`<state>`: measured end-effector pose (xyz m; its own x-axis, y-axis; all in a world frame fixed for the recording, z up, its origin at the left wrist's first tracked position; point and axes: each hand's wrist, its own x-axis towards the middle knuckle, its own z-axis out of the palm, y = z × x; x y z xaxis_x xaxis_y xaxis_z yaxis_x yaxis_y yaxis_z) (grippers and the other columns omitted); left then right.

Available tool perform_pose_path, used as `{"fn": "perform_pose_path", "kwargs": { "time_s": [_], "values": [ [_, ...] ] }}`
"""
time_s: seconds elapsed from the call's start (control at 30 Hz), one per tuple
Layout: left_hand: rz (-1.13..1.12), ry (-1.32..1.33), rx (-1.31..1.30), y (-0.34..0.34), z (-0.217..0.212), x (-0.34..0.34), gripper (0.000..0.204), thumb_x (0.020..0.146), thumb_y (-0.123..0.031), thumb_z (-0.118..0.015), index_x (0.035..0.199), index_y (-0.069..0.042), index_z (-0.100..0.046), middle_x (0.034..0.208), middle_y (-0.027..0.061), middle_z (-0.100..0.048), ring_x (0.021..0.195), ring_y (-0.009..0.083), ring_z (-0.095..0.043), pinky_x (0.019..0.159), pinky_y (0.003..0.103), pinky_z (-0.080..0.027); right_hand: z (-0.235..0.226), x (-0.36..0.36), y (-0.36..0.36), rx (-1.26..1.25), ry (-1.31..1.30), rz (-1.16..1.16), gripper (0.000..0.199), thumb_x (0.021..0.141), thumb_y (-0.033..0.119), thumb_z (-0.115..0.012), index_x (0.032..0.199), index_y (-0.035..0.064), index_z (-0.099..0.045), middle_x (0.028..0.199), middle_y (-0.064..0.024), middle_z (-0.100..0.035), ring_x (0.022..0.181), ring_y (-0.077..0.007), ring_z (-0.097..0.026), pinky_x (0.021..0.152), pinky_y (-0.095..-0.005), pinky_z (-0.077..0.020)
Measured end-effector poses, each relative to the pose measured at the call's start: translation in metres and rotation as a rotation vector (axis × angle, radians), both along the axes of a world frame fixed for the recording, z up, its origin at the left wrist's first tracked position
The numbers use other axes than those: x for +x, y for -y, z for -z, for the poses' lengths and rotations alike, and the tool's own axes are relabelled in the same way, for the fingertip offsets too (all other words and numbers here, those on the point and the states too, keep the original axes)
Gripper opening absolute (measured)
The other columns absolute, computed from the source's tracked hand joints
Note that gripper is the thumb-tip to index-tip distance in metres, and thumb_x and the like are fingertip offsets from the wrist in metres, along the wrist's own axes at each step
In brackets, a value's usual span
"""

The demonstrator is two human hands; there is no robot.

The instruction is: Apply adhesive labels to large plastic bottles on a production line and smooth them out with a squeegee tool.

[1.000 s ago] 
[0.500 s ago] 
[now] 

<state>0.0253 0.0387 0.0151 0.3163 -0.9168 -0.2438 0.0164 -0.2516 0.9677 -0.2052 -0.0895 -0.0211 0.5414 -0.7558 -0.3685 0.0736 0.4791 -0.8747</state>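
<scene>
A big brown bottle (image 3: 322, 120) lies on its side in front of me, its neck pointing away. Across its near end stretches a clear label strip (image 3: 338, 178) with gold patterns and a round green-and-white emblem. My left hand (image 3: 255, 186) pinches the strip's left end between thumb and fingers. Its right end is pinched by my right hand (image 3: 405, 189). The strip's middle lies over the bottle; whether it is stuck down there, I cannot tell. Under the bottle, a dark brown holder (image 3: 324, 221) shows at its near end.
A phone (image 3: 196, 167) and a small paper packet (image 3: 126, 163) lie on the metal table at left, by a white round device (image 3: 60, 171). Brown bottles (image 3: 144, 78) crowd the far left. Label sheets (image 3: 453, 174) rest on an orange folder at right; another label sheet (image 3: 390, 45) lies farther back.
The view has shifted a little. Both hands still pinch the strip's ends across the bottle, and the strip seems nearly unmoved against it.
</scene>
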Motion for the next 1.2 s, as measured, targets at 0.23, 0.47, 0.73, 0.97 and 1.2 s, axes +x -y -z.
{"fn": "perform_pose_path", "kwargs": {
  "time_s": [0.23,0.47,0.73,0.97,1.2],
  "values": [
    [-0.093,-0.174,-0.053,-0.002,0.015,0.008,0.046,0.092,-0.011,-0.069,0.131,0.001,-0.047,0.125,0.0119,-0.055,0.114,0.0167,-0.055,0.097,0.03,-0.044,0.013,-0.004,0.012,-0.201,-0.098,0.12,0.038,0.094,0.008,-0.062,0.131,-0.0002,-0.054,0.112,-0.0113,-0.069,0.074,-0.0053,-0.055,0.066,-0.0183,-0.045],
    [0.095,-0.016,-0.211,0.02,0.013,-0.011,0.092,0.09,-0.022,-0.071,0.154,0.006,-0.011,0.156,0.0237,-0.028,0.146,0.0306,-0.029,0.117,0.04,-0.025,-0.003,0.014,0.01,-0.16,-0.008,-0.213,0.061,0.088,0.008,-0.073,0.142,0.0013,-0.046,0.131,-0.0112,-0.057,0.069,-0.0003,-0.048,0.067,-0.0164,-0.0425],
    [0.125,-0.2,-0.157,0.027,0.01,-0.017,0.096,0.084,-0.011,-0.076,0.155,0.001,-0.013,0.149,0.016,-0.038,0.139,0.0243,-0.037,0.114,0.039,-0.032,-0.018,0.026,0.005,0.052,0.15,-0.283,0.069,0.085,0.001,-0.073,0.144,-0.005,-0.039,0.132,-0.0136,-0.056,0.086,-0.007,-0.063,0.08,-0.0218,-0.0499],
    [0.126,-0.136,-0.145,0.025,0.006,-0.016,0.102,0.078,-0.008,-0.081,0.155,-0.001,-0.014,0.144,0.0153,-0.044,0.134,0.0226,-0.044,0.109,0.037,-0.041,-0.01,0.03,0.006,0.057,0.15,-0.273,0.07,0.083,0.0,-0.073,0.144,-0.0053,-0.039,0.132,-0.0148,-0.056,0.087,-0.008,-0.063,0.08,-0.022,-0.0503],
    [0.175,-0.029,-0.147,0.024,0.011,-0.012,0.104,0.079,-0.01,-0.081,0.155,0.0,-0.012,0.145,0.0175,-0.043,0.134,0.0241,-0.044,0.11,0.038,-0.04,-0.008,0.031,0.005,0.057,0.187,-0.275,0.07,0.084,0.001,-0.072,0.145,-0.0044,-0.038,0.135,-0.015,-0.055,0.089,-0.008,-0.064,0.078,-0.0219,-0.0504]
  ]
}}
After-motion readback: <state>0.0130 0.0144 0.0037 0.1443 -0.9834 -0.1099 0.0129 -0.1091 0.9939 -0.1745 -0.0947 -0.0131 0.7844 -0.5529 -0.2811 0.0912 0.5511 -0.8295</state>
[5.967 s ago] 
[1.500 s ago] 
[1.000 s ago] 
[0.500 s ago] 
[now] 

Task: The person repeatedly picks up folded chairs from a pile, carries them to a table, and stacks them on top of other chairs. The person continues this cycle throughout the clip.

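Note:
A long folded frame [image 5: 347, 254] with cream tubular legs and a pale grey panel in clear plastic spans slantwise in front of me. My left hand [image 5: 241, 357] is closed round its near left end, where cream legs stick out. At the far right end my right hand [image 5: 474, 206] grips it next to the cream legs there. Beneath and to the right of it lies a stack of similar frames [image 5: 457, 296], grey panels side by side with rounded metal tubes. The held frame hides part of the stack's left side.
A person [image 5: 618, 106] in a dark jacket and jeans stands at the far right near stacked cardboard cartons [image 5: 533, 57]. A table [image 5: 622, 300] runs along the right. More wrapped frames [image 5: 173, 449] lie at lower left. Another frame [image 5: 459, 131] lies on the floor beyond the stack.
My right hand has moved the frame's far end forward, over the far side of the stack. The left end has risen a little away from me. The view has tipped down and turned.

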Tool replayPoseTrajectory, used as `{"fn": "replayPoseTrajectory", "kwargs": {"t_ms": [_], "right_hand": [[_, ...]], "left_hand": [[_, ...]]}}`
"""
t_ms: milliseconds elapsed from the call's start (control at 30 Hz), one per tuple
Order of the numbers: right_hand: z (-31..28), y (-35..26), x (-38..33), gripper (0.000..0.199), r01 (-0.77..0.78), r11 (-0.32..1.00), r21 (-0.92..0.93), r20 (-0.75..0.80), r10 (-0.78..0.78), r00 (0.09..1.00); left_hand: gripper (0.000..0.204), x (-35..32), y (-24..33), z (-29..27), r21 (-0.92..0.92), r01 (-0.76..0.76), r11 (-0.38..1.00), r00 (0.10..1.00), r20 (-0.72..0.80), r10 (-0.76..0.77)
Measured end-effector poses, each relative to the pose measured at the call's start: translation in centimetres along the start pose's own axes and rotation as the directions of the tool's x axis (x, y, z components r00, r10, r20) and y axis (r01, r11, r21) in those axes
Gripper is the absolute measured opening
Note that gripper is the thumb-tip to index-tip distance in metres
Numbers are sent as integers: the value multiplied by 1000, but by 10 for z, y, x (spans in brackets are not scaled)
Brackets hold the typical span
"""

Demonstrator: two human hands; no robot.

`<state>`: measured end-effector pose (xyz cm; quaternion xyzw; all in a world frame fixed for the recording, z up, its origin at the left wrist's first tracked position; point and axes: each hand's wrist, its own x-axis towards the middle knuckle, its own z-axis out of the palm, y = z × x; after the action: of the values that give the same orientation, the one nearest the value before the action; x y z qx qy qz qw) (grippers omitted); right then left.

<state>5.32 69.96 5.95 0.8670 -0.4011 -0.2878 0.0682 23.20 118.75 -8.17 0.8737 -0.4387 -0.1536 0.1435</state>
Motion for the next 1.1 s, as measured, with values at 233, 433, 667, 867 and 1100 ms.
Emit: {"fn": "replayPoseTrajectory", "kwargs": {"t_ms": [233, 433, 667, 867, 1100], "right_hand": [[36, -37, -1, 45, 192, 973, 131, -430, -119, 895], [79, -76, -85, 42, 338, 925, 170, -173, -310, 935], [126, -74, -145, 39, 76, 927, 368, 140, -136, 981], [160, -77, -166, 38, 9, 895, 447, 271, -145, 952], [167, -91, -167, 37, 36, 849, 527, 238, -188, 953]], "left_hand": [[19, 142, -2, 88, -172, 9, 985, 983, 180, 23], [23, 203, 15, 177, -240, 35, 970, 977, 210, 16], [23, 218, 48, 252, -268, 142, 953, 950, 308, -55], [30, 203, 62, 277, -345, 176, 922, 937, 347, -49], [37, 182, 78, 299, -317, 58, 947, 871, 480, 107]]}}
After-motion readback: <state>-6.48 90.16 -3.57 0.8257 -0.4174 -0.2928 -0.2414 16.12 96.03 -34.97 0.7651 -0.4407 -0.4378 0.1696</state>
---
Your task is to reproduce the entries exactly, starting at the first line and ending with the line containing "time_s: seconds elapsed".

- **Exercise response**:
`<state>`: measured end-effector pose (xyz m; its own x-axis, y-axis; all in a world frame fixed for the recording, z up, its origin at the left wrist's first tracked position; point and axes: each hand's wrist, its own x-axis towards the middle knuckle, its own z-axis out of the palm, y = z × x; x y z xaxis_x xaxis_y xaxis_z yaxis_x yaxis_y yaxis_z) (grippers and the other columns omitted); left then right.

Available tool perform_pose_path, used as `{"fn": "perform_pose_path", "kwargs": { "time_s": [_], "values": [ [_, ...] ] }}`
"""
time_s: seconds elapsed from the call's start (control at 30 Hz), one per tuple

That completes the answer to the exercise.